_Action item_
Make an exact copy of the lines below.
·····
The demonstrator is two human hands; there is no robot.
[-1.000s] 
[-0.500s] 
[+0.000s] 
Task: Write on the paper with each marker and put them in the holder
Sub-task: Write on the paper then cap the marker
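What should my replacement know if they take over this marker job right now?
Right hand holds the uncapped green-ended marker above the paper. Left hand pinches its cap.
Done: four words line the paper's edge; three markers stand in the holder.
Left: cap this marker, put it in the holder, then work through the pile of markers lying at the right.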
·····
_Expected output_
The demonstrator is two human hands; there is no robot.
[-1.000s] 
[-0.500s] 
[+0.000s] 
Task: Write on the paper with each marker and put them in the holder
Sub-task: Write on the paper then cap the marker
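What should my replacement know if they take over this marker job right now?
Right hand holds the uncapped green-ended marker above the paper. Left hand pinches its cap.
Done: four words line the paper's edge; three markers stand in the holder.
Left: cap this marker, put it in the holder, then work through the pile of markers lying at the right.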

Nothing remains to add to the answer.